Fire Chief Ruben Torres is stepping down from the Livermore-Pleasanton Fire Department next month after agreeing to become the next leader of the Santa Clara Fire Department, LPFD officials announced on Friday.
A longtime firefighter and former fire chief in San Jose, Torres led LPFD for just over four years as the fourth permanent fire chief since the two cities' fire departments merged in 1996.
Assistant fire chief Jeff Peters has been selected as interim fire chief to lead LPFD while Pleasanton and Livermore leaders recruit for the department's next permanent leader -- a process that could extend into 2020.
"I have been so fortunate to have had the opportunity to lead not only one, but two cities in their joint fire protection services, and am proud of what the department has accomplished during my service in Livermore and Pleasanton. I will always be grateful for this unique opportunity," Torres said in a statement Friday morning.
Torres took the helm at LPFD in February 2015 after 29 years with the San Jose Fire Department, where he'd claimed the ranks from an entry-level firefighter all the way up to fire chief of the nation's 10th largest fire department at the time. Torres said he was attracted to the LPFD position for the chance to lead a smaller department.
He will now return to his native South Bay, taking over for retiring Fire Chief Bill Kelly at the Santa Clara Fire Department, effective June 30, after rising to the top in Santa Clara's nationwide recruitment process.
"I look forward to working in partnership with the community and building upon the great work that the Santa Clara Fire Department has accomplished over the past several years," Torres said in a statement released by that city. "As fire chief, I recognize the importance of our organization being well-positioned and nimble to address the service delivery demands of a growing city while also continuing to deliver extraordinary service for Santa Clarans."
Pleasanton and Livermore city leaders praised Torres for key efforts during his tenure with LPFD, including spearheading an update to the cities' joint-powers agreement for fire service, modernizing the department's fire apparatus and diversifying the department's workforce to better reflect the populations of both communities.
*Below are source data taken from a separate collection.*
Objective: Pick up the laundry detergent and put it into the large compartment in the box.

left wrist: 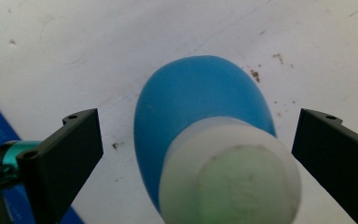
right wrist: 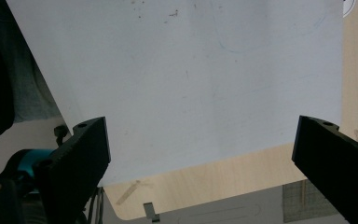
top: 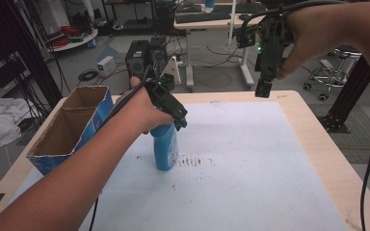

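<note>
On the bench's white mat (top: 250, 159), the blue bottle (top: 166, 147) stood upright between the left gripper's (top: 173, 113) spread jaws, apparently awaiting a squeeze; the right gripper (top: 265, 72) hovered above, jaws spread, empty.

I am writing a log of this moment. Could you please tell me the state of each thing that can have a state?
blue bottle: upright on the white mat, white cap on, between the left jaws, not clamped.
cardboard box: open at the top, tilted, at the table's left edge.
left gripper: open around the bottle.
right gripper: open, holding nothing, above the table.
</note>
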The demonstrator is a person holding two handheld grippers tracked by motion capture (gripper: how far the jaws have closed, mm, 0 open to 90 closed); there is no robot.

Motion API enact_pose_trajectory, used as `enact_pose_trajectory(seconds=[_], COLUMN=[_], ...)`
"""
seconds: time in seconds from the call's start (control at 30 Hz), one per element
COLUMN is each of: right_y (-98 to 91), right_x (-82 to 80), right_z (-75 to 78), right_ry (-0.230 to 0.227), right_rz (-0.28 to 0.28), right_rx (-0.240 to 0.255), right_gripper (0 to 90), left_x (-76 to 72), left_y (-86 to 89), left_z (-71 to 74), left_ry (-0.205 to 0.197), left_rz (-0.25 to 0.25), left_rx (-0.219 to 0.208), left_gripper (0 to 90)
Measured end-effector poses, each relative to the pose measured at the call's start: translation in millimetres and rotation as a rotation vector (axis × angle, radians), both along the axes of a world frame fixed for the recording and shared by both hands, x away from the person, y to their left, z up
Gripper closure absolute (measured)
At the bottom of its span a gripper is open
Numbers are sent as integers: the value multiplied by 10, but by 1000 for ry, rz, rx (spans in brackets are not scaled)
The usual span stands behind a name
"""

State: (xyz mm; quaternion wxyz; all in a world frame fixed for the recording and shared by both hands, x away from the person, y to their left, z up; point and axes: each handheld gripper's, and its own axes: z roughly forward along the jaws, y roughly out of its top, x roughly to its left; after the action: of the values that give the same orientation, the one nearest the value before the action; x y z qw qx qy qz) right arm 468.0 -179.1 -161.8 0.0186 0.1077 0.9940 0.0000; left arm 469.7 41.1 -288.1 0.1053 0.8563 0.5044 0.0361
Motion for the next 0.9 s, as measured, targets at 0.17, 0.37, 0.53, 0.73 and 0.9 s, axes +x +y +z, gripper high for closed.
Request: enact_pose_trajectory(seconds=[0.17,0.37,0.53,0.73,0.9], right_y=[13,15,3,-7,-12], right_x=[14,9,7,9,14], right_z=[-27,-25,-25,-33,-49], right_ry=[3,4,5,5,5], right_rz=[11,7,5,6,19], right_rx=[2,-3,-2,-1,9], right_gripper=[33,33,33,33,33], left_x=[34,51,64,60,61], left_y=[-4,-2,12,-5,-13], left_z=[-42,-63,-66,-61,-68], left_ry=[27,29,29,30,25], left_rz=[-4,5,12,0,1], left_rx=[4,15,6,2,16], left_gripper=[18,18,30,107,139])
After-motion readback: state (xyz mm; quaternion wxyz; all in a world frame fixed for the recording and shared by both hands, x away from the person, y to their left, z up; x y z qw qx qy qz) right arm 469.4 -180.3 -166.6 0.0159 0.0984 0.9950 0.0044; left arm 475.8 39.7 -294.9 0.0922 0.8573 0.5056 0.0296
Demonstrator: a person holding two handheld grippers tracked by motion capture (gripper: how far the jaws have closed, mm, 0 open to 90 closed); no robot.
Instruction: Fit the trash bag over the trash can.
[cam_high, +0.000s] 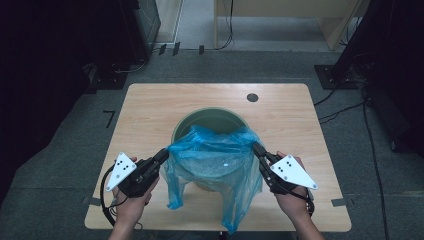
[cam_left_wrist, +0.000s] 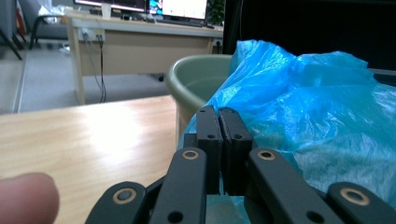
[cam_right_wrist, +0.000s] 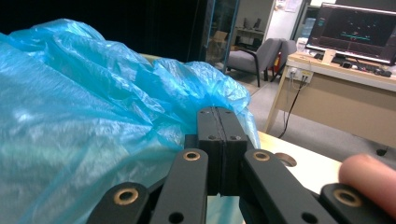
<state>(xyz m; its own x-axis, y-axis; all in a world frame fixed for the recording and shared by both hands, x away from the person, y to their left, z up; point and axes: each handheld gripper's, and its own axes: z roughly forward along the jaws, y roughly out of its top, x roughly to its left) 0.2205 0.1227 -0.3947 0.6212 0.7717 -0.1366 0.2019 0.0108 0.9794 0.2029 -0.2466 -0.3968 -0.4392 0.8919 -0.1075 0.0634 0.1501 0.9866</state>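
Note:
A thin blue plastic bag (cam_high: 215, 157) is stretched over the near rim of a round green bin (cam_high: 210, 120) in the middle of the wooden table (cam_high: 150, 110). My left gripper (cam_high: 164, 152) is shut on the bag's left edge, and my right gripper (cam_high: 257, 149) is shut on its right edge. In the left gripper view the black jaws meet at the left gripper's tip (cam_left_wrist: 219, 112), with the blue bag (cam_left_wrist: 299, 102) beside them and the green bin (cam_left_wrist: 196, 79) behind. In the right gripper view the right gripper (cam_right_wrist: 218, 112) pinches the blue bag (cam_right_wrist: 93, 107). Loose ends of the bag hang toward the table's front edge.
A small dark round hole (cam_high: 252, 97) sits near the table's far right. Cables (cam_high: 345, 105) run across the grey floor to the right. A wooden desk (cam_left_wrist: 140, 42) with monitors stands in the background. A fingertip (cam_right_wrist: 369, 177) rests on the right gripper's body.

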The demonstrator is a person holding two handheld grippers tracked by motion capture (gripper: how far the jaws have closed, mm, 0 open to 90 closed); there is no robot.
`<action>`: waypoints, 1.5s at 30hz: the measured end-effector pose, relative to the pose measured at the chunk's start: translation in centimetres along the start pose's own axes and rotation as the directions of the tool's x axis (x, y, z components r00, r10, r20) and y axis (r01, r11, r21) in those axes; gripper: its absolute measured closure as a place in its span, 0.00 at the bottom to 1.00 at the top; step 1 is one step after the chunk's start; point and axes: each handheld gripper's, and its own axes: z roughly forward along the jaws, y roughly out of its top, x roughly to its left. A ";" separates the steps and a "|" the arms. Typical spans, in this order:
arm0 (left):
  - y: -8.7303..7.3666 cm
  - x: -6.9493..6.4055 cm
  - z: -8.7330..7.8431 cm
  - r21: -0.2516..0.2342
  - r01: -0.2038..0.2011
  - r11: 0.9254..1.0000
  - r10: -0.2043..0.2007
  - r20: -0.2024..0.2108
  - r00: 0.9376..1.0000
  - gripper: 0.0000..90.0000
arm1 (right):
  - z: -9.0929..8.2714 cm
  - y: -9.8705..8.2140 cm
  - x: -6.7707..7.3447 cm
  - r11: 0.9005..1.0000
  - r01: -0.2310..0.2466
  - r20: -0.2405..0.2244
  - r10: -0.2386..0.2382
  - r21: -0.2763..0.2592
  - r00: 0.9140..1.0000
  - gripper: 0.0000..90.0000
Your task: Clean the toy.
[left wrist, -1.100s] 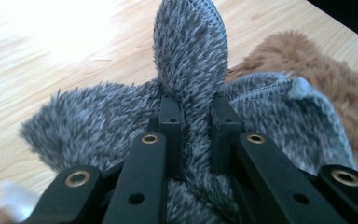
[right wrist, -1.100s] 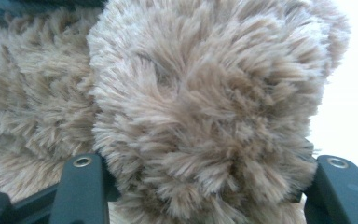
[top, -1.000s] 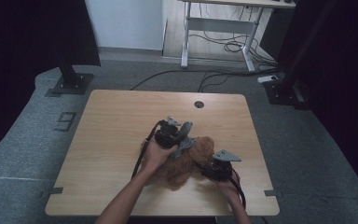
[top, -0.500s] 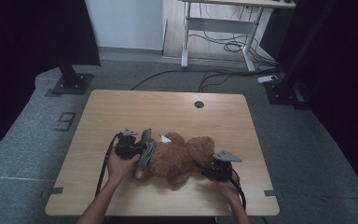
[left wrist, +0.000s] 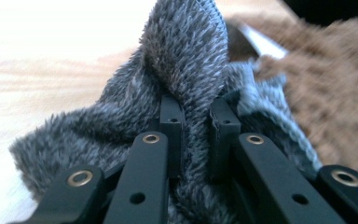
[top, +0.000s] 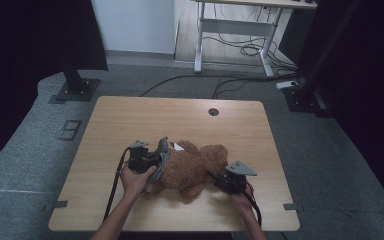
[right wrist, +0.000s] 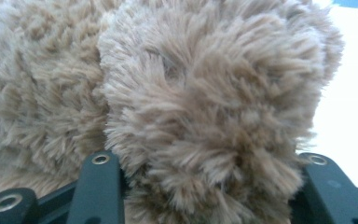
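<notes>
High view: the brown teddy bear [top: 195, 167] lies on the table [top: 130, 120]. Left claw [left wrist: 195, 126] pinches its grey fluffy garment [left wrist: 186, 60]; right claw [right wrist: 205, 186] straddles a limb, grip unclear. Garment apparently half-handled.

This looks like a lab or recording studio, though the dim edges leave it uncertain. A bare wooden table [top: 180, 125] stands on grey carpet [top: 40, 145], flanked by black stand bases [top: 75, 90], dark curtains [top: 25, 40], and loose cables [top: 240, 47] under a white-framed desk [top: 235, 25].
</notes>
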 end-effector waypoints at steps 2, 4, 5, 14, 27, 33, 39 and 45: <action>0.6 0.1 0.2 -0.004 0.006 1.000 -0.006 0.007 1.000 0.87 | 0.3 0.2 0.1 1.000 0.003 0.015 -0.003 -0.016 1.000 0.54; 1.2 0.4 0.5 -0.016 0.022 1.000 -0.021 0.023 1.000 0.87 | 0.9 0.4 0.3 1.000 0.001 0.035 0.000 -0.029 0.999 0.55; 1.7 0.5 0.7 -0.026 0.036 0.999 -0.035 0.042 0.998 0.87 | 1.1 0.6 0.3 0.999 0.002 0.042 -0.001 -0.034 0.999 0.56; 3.9 0.0 -0.4 -0.057 -0.017 0.998 0.018 0.024 1.000 0.87 | 3.1 1.6 -0.4 1.000 -0.008 0.123 0.011 -0.030 0.992 0.56; 4.5 -4.3 1.8 -0.016 -0.122 0.992 0.123 0.019 0.992 0.84 | 3.2 1.4 -0.8 0.999 -0.030 0.135 0.032 -0.012 0.990 0.54; 3.4 -4.4 1.9 0.012 -0.148 0.989 0.148 0.039 0.988 0.86 | 2.7 1.2 -1.4 0.999 -0.032 0.085 0.030 0.020 0.996 0.51; 1.8 -4.6 1.8 -0.014 -0.166 0.986 0.167 0.038 0.985 0.87 | 2.1 0.8 -1.7 0.999 -0.038 0.050 0.037 0.033 0.998 0.48; 0.1 -4.6 1.2 -0.047 -0.144 0.989 0.147 0.082 0.986 0.88 | 1.1 0.5 -2.2 0.997 -0.067 0.017 0.066 0.047 0.998 0.27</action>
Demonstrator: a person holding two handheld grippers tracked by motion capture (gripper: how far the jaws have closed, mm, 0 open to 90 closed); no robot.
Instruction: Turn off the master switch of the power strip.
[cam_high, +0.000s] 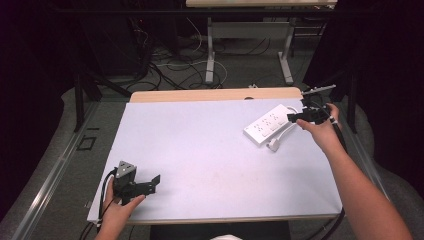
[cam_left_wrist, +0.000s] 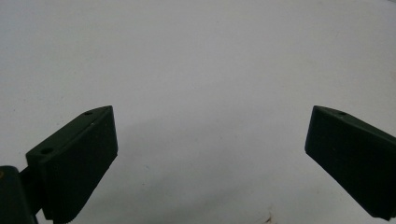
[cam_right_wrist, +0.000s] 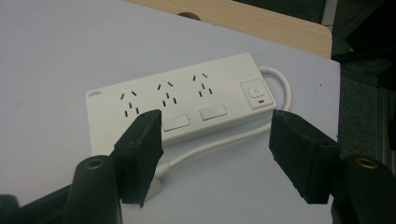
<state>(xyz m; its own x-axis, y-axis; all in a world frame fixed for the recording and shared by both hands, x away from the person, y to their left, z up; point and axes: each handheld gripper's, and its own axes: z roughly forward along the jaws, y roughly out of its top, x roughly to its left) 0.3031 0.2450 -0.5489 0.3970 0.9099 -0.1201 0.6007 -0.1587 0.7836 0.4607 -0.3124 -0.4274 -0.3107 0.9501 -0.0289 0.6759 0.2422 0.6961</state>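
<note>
Both tongs are standing apart: my right gripper (cam_right_wrist: 215, 140) is hovering with the white power strip (cam_right_wrist: 187, 100) just beyond its tips, its cord (cam_right_wrist: 210, 147) running between them. My left gripper (cam_left_wrist: 210, 154) is resting over bare table (cam_left_wrist: 196, 70), well apart from the strip.

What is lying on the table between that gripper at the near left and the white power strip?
Nothing: in the high view, the stretch of table from the left gripper to the power strip is bare.
</note>
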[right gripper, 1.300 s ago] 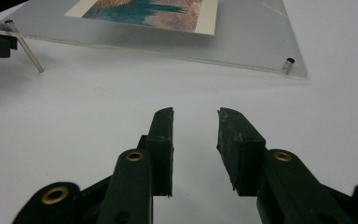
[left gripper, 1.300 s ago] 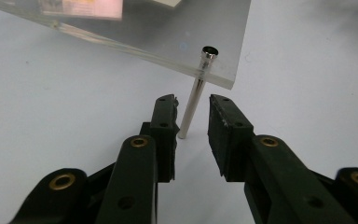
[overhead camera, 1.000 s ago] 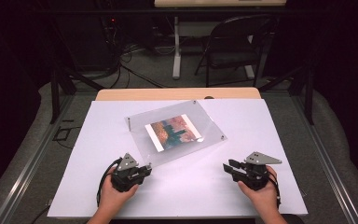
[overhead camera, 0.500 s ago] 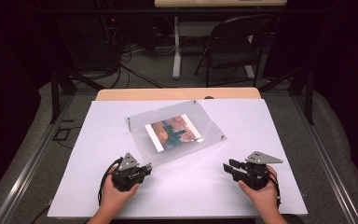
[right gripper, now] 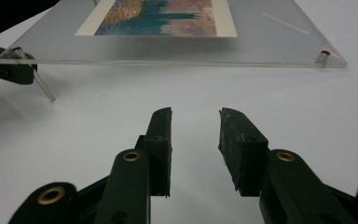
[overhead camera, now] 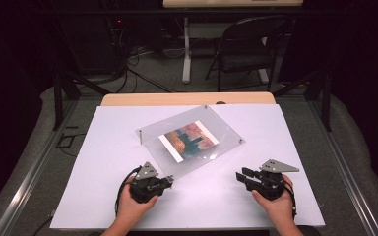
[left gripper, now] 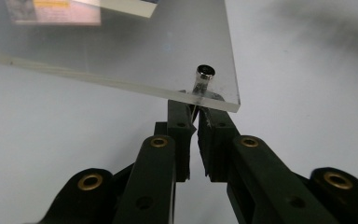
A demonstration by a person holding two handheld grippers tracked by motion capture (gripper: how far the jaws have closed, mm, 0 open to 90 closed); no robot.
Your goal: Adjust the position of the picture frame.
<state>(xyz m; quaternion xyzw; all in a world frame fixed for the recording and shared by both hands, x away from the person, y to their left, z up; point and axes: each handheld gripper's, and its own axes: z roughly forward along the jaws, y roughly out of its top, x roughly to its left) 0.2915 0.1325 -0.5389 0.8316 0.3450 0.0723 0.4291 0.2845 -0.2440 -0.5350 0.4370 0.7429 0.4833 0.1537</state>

"The city of Pleasanton is grateful for Chief Torres' leadership," City Manager Nelson Fialho said in a statement. "His effective, results-driven approach has created the necessary framework for a world-class fire department that will operate well beyond his tenure. I'm very thankful for his service and his leadership of the department."
Livermore City Manager Marc Roberts added that his city benefited greatly from Torres' leadership and firefighting background.
"He demonstrated an exceptional ability to provide outstanding fire protection service to our two cities, and for that our communities have been better served. I am pleased to have had Ruben at the helm of LPFD and appreciative for his high level of professionalism," Roberts said.
The two cities will now coordinate on recruiting for the LPFD's next permanent fire chief, with Peters taking the reins on an interim basis in the meantime. Peters, who was born and raised in Livermore, has served as a firefighter in his hometown for nearly three decades, including the last four years as LPFD's assistant fire chief.
The upcoming hiring process is expected to last between six and eight months.
City leaders have said in the past that a major factor affecting recruitment is that the LPFD fire chief reports to both city managers and two separate City Councils while overseeing services for residents in two different cities.
The LPFD is governed by a JPA board of directors -- a subcommittee of city councils -- while the city managers of Livermore and Pleasanton serve as the department's joint executive directors. The JPA has allowed for more efficient administration and cost-effective delivery of fire services in Pleasanton and Livermore, according to leaders with both cities.